- **Task to carry out**:
Give the data below again exactly as written, without its pictures.

################

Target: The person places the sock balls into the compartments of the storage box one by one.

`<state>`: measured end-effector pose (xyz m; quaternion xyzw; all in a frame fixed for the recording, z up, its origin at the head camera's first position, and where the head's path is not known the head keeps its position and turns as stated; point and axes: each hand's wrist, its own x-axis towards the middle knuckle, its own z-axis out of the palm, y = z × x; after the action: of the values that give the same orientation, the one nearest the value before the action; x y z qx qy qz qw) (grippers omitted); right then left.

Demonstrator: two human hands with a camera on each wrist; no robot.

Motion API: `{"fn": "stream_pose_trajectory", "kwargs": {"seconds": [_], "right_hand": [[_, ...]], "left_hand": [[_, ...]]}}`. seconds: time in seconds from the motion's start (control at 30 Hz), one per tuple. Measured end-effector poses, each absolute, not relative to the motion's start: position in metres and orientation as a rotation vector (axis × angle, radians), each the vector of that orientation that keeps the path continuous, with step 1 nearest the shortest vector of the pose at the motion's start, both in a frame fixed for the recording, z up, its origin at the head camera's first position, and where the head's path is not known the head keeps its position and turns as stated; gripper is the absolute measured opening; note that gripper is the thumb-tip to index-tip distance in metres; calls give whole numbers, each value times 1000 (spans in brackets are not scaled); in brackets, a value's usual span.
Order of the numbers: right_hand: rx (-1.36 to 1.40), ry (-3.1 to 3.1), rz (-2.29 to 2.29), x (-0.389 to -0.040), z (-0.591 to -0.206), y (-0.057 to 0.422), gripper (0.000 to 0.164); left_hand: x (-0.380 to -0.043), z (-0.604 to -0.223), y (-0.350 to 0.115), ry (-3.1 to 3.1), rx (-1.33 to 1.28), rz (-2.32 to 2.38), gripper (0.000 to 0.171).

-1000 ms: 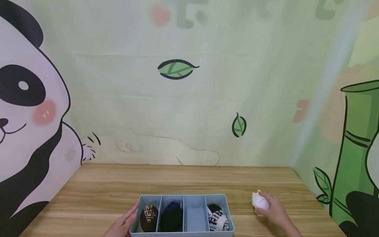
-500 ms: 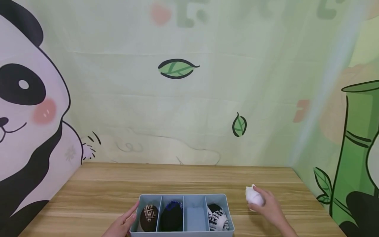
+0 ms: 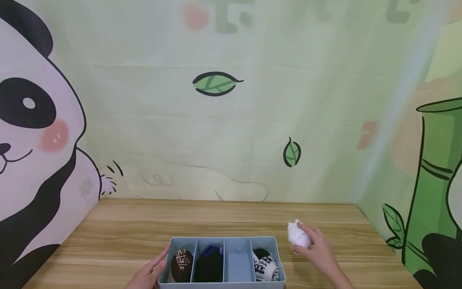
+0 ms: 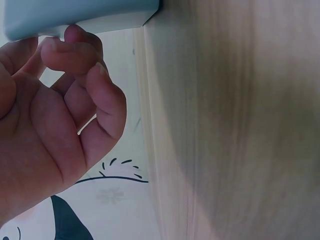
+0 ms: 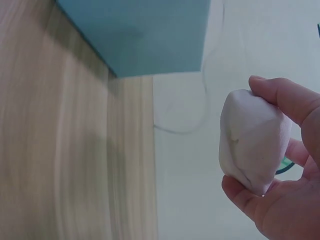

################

- **Output for this exercise**:
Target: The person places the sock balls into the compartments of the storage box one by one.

`<state>`: measured end-effector pose (xyz m; quaternion xyzw; all in a frame fixed for the recording, z up, its origin at the head camera's first position, and where the head's path is not known the head keeps its position and turns as stated; point and axes: each hand's wrist, its own x-axis towards the middle knuckle, its own z-axis out of the palm, y = z × x; after the action: of the values that give the same orientation, the one nearest the value before the action; x y z qx qy qz qw) (grippers omitted); right then left.

Demonstrator: two human hands with a camera on each wrist; no robot.

Motion API: `{"fn": "stream_pose_trajectory", "kwargs": {"seconds": [_], "right_hand": [[_, ...]], "left_hand": [[_, ...]]}}`. seconds: time in seconds from the motion's start (control at 30 Hz), one per tuple. Measured end-effector poses, each absolute, not relative to the motion's start: position in metres and orientation as a rotation vector (axis × angle, radians), each the vector of that orientation that keeps the path continuous, with step 1 nearest the shortest vector of the pose at the motion's start, both in a frame fixed for the recording, z up, its origin at the head camera's first position, and where the head's path is not known the head keeps its position and turns as stated; gripper is the absolute measured opening; note that gripper is the thumb-tip to index-tip distance in metres; calls give whole numbers, each value times 1000 (spans in brackets are not scaled); in brackets, a value's usual span.
Order of the numbers: right_hand: rx (-1.36 to 1.40), ry (-3.1 to 3.1), rz (-2.29 to 2.29), x (-0.389 to -0.040), z (-0.591 to -0.206), y (-0.057 to 0.422), gripper (0.000 to 0.164); left_hand: x (-0.380 to -0.043), z (-0.604 to -0.223), y (-0.350 to 0.115), ry (-3.1 to 3.1), rx (-1.33 to 1.28), rz (-2.32 to 2.38), gripper (0.000 to 0.171).

-1000 ms: 
-500 ms: 
+0 ms: 
+0 ms: 
+0 ms: 

This brings the exercise to completion.